## DIRECTIONS FOR THIS TASK
Answer with the number of lines in the records that contain "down" and with nothing else.

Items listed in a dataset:
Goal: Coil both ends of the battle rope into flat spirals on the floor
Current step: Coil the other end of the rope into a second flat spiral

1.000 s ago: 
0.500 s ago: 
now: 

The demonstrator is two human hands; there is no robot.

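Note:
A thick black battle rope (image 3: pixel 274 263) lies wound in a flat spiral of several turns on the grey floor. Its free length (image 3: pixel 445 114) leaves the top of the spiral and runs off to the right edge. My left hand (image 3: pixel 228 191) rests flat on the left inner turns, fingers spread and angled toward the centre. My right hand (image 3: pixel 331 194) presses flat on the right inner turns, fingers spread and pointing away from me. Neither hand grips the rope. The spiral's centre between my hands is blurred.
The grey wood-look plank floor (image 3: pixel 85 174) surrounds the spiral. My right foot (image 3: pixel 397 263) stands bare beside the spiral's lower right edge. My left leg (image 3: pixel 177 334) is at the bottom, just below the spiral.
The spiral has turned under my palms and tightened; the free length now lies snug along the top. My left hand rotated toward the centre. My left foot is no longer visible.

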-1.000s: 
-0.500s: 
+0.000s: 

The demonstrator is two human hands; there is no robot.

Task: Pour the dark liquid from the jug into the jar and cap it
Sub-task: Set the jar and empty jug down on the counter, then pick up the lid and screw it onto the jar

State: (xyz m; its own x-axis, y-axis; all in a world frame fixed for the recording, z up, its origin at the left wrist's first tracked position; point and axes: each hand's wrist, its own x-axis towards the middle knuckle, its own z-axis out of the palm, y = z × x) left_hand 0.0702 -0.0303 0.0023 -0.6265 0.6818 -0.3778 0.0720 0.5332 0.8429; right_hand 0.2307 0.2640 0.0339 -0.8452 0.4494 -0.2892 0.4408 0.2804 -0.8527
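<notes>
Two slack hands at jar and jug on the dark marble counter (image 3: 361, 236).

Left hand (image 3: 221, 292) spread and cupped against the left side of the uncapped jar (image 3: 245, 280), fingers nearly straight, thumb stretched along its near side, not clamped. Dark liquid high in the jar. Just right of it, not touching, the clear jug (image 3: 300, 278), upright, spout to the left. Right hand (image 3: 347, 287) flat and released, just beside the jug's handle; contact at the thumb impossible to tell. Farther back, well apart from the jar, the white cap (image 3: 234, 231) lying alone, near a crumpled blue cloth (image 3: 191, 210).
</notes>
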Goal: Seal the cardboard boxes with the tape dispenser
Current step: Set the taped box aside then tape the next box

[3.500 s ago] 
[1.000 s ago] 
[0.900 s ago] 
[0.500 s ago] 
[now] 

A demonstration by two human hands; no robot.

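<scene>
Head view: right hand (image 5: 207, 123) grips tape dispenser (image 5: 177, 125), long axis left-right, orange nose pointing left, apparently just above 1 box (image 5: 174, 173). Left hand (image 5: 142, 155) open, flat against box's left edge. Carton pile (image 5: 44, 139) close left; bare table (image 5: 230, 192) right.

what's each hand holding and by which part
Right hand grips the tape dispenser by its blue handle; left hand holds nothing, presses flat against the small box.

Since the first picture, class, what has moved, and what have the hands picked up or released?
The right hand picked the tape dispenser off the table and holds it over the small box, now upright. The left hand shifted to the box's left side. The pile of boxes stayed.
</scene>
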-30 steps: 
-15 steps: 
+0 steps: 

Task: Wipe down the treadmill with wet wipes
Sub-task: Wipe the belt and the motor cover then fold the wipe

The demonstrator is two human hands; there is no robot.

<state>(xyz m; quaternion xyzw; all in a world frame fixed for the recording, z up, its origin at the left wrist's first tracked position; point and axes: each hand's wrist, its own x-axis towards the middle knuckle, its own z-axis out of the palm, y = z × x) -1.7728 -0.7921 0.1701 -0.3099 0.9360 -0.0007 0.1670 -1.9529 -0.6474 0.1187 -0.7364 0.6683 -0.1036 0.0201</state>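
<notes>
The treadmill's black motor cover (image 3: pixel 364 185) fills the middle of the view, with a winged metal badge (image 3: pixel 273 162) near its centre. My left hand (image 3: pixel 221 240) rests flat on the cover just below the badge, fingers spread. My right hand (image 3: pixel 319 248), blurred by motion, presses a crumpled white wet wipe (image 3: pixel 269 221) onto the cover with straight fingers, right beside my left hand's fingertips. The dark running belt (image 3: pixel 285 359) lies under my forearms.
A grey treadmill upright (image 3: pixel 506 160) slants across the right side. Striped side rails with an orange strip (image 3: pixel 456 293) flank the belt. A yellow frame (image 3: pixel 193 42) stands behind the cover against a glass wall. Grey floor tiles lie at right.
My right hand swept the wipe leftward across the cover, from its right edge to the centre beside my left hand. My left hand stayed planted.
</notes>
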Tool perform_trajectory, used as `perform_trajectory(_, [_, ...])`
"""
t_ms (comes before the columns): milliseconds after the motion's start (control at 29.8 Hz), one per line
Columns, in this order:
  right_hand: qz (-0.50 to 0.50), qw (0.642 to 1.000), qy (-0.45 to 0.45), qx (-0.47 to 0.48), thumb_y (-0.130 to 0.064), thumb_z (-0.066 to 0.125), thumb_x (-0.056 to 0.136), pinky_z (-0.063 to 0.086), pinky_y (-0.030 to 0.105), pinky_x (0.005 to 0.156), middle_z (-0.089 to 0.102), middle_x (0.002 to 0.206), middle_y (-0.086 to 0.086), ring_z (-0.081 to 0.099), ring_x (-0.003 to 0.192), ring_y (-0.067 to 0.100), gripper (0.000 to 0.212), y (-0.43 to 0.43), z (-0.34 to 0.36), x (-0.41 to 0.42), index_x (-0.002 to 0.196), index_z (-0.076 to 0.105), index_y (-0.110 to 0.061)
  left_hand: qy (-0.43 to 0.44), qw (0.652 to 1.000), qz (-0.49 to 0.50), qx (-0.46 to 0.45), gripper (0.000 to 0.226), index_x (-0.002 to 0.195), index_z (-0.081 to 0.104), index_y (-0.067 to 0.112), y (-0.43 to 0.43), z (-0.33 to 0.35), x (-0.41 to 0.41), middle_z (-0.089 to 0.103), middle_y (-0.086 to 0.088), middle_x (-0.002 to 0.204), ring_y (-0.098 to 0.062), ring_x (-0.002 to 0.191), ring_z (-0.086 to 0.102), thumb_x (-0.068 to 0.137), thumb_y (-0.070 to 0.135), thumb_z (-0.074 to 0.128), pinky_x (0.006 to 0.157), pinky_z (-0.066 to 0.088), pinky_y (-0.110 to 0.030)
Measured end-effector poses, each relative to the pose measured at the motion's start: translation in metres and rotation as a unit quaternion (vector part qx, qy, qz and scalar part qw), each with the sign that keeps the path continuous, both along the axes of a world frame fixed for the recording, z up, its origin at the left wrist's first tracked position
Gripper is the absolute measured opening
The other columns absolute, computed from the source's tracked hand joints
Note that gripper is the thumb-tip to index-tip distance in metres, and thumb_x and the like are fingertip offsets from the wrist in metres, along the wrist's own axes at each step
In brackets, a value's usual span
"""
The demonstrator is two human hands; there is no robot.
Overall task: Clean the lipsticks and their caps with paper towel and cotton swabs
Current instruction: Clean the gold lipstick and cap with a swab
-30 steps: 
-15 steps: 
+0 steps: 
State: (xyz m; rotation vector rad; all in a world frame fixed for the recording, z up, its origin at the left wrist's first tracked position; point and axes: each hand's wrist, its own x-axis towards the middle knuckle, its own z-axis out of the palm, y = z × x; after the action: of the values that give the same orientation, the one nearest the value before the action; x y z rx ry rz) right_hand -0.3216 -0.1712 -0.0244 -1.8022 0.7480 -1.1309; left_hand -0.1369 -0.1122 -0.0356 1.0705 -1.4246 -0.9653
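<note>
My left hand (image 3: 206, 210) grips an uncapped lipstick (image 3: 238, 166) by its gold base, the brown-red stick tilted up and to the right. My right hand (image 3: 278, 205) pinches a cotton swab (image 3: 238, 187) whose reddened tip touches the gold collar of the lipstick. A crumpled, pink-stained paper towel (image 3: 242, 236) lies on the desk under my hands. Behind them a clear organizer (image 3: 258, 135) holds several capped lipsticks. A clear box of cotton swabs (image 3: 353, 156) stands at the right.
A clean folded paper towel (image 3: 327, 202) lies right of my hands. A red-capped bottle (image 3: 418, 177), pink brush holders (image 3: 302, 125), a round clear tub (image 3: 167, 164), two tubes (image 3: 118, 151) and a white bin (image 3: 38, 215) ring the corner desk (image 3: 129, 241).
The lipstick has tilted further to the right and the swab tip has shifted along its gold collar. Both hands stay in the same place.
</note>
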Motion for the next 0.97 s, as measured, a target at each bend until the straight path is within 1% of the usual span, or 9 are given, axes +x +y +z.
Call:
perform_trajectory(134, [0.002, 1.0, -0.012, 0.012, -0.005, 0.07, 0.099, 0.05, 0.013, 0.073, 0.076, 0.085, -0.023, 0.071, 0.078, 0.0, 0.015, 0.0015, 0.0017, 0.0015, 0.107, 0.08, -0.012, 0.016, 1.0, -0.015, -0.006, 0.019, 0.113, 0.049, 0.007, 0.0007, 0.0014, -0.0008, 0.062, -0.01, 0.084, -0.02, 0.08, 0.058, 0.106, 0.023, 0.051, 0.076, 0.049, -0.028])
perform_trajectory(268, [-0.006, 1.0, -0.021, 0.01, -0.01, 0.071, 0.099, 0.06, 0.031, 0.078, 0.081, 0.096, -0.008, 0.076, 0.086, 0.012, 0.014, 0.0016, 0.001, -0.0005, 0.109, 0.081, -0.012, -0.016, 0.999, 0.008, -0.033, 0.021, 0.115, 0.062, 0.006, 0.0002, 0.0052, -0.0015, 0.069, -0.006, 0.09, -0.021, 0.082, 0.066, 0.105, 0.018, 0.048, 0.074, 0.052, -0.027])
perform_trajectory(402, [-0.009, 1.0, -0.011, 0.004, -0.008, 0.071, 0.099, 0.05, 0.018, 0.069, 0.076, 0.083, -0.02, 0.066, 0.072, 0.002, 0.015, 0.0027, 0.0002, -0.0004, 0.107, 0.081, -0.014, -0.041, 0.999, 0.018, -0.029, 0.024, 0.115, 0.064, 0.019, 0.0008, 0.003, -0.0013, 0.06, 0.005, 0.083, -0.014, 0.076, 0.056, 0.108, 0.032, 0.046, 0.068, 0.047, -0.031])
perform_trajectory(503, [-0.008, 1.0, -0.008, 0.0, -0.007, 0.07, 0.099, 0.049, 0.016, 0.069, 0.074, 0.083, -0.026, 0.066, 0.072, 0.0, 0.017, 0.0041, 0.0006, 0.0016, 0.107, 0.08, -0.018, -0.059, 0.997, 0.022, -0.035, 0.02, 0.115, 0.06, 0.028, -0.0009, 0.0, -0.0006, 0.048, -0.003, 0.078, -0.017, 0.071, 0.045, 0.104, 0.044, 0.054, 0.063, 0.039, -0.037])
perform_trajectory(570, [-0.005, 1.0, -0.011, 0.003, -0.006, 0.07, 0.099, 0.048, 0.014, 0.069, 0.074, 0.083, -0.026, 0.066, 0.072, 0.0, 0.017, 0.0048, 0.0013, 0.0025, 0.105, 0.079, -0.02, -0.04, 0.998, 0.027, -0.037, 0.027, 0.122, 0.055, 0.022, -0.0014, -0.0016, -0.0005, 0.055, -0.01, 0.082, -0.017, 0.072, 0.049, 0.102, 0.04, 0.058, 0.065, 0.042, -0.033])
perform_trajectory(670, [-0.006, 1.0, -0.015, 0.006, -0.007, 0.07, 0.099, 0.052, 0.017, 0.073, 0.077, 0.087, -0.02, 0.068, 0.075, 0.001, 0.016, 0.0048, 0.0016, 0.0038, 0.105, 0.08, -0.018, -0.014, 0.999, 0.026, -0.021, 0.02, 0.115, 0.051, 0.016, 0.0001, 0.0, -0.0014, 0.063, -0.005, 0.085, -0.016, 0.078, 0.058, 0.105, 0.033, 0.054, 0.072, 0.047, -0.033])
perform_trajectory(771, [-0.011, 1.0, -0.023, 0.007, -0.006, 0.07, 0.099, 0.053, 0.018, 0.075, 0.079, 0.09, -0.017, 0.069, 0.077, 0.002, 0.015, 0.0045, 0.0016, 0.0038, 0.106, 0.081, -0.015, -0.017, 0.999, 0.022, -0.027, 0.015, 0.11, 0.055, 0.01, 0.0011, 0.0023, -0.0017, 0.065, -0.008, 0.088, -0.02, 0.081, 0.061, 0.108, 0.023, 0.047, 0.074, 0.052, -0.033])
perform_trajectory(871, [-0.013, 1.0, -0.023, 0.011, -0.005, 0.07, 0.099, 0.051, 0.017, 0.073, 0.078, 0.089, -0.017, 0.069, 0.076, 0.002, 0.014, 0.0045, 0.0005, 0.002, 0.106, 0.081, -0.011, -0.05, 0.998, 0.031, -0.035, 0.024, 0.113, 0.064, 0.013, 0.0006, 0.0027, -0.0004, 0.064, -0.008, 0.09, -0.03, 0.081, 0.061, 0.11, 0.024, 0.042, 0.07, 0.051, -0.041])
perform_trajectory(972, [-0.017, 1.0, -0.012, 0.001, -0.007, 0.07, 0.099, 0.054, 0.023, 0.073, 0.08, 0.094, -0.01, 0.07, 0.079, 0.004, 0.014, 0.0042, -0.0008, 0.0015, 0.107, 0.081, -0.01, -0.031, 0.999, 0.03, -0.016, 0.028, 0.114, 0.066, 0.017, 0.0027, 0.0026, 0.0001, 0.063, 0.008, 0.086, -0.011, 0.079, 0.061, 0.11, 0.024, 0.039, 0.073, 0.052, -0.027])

## FINAL ANSWER
2